Comme tous les systèmes en première ligne, Batara avait été lourdement pilonné durant les décennies de la guerre. Mais les Syndics s’étaient pliés à la même logique perverse que l’Alliance en rebâtissant et renforçant à tour de bras ses défenses. Les systèmes marginaux qui, à l’instar de Yokaï, n’étaient pas très peuplés, pouvaient sans doute se transformer en enclaves exclusivement militaires. Mais tout système disposant d’une population respectable, de villes et d’industries devait être préservé le plus longtemps possible, nonobstant les nombreuses frappes de l’ennemi et le coût du maintien d’un peuplement civil. Toute autre attitude serait revenue à céder devant l’ennemi et à admettre la défaite, et cette guerre longue d’un siècle avait davantage consisté à refuser de la reconnaître qu’à espérer remporter la victoire.

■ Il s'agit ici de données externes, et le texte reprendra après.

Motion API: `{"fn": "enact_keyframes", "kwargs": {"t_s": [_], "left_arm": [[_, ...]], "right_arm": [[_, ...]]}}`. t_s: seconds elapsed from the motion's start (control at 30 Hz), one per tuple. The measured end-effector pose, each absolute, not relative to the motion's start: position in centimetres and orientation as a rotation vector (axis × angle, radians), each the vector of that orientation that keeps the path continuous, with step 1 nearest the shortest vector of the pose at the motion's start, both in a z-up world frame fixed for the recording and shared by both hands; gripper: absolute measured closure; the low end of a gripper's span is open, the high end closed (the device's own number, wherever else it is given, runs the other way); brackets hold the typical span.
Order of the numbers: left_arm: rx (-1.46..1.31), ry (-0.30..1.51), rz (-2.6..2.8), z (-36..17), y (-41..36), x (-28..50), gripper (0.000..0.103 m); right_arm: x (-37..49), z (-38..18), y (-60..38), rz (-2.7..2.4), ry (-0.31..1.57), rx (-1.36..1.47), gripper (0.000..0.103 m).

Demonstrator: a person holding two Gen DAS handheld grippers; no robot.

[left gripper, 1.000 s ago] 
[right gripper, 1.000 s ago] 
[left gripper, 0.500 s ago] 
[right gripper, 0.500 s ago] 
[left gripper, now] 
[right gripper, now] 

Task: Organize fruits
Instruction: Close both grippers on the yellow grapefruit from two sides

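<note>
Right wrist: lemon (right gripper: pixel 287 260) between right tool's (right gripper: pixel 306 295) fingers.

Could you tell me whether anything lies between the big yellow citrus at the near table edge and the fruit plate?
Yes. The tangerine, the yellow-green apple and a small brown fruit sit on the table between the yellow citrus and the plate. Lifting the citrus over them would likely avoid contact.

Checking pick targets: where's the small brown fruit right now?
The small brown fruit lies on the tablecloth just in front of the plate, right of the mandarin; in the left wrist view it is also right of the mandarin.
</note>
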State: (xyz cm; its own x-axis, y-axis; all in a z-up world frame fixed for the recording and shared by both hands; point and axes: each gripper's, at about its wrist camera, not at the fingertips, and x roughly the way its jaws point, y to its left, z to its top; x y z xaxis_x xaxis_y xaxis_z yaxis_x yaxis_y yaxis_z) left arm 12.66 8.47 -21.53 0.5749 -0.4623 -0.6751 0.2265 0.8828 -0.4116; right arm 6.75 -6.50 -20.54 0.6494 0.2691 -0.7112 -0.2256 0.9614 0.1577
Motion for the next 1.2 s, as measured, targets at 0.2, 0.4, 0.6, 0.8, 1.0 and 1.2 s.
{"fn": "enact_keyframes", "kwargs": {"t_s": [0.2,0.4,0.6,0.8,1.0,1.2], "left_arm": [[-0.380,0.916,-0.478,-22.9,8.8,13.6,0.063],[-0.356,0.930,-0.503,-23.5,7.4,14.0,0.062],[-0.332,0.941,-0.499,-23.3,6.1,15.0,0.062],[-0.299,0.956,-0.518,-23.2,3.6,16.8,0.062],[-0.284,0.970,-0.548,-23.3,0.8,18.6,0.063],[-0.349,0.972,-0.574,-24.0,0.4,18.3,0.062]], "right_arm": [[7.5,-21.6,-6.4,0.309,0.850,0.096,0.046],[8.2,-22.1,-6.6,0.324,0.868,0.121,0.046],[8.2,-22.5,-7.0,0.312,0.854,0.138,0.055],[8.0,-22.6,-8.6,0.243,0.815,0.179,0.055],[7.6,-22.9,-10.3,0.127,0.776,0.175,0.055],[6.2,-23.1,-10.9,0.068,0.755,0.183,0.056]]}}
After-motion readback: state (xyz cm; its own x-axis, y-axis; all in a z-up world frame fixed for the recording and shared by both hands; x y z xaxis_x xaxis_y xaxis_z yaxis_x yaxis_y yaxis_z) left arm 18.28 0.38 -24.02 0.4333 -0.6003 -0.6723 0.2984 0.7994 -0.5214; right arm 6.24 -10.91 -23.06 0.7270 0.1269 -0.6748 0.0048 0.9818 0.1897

Geary distinguait les petites cités de la principale planète habitée, quasiment toutes bâties sur le même plan grossièrement circulaire : autant de cercles concentriques d’immeubles se chevauchant fréquemment, marquant les reconstructions là où avaient frappé les bombardements orbitaux. Parfois, une cité ainsi martelée se dressait dans une zone proche des ruines, piquetées d’énormes cratères, d’une ville plus ancienne, trop endommagée pour qu’on la reconstruise sur son site originel. Des défenses avaient occupé ces cratères et des générations de bombardements s’étaient acharnées à détruire des générations d’armement et de senseurs, aussitôt reconstruits en un cycle apparemment sans fin. Le « vide » entre les planètes était saturé de champs de débris, épaves de vaisseaux des deux bords dont certains fragments s’étaient largement dispersés au fil des ans tandis que d’autres s’amassaient encore en essaims passablement compacts, témoins de la mort, au cours des dernières années, de vaisseaux et de leur équipage. Spectacle aussi stupéfiant que déprimant. Les hommes pouvaient certes choisir d’abandonner un système, mais, si l’on cherchait à les en expulser de force, alors, par la grâce des vivantes étoiles et sous la bénédiction de leurs ancêtres, ils plantaient fermement le pied dans le sol et campaient sur leurs positions.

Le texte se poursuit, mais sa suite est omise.